• PROBLEM DETAILS: Repeat the lines from the line with "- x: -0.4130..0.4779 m" to the line with "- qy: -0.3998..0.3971" in the listing below, keeping both end lines and adding nothing.

• RECORDED INFORMATION:
━━━━━━━━━━━━━━━━━━━━

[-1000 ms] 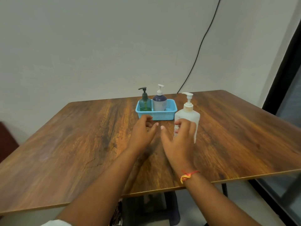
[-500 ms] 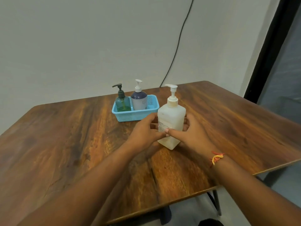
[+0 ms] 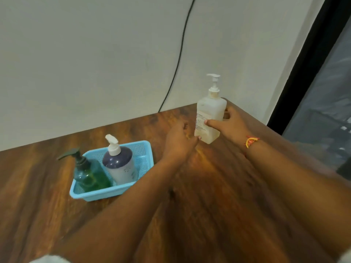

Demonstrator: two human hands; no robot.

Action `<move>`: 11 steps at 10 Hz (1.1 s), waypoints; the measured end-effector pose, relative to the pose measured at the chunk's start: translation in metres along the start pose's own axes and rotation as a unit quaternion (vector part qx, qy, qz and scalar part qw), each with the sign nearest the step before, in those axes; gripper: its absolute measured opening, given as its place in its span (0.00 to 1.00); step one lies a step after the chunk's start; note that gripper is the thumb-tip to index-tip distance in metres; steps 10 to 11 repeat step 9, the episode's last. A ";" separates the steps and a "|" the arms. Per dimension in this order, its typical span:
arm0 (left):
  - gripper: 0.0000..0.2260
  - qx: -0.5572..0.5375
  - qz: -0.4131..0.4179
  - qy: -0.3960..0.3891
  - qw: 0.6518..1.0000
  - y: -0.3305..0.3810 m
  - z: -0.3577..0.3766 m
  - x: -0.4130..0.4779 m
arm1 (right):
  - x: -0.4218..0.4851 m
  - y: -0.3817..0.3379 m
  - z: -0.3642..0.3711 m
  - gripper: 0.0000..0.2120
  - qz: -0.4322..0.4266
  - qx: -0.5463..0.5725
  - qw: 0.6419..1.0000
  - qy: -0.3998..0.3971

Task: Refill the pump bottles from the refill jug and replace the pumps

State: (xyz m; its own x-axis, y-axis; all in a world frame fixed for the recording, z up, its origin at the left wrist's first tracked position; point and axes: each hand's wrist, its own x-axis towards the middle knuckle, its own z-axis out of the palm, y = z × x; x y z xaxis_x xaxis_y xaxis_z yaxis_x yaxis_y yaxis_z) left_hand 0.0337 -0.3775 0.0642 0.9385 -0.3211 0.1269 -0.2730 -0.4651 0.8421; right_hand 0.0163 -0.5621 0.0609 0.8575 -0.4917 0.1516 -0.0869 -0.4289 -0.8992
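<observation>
While the right hand (image 3: 228, 124) grips the white pump bottle (image 3: 209, 118), left hand (image 3: 178, 143), fingers loosely curled, touches its base.

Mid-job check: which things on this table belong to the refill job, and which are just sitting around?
Job:
white pump bottle, gripped by the right hand, left hand at its base
green pump bottle
purple-topped pump bottle

Not part of it:
blue basket holding the two bottles
black cable on the wall

three pump bottles (image 3: 209, 118), one blue basket (image 3: 144, 149), two hands (image 3: 178, 145), one table (image 3: 218, 186)
</observation>
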 end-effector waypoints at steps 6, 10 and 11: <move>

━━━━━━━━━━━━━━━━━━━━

• SOLUTION TO THE PROBLEM:
  - x: -0.4130..0.4779 m
arm1 (right):
  - x: -0.4218..0.4851 m
  - y: -0.3817..0.3379 m
  - z: -0.3642..0.3711 m
  - gripper: 0.0000..0.2120
  - qz: -0.4322..0.4266
  - qx: -0.5463..0.5725
  - qw: 0.6419..1.0000
  - qy: -0.3998..0.3971

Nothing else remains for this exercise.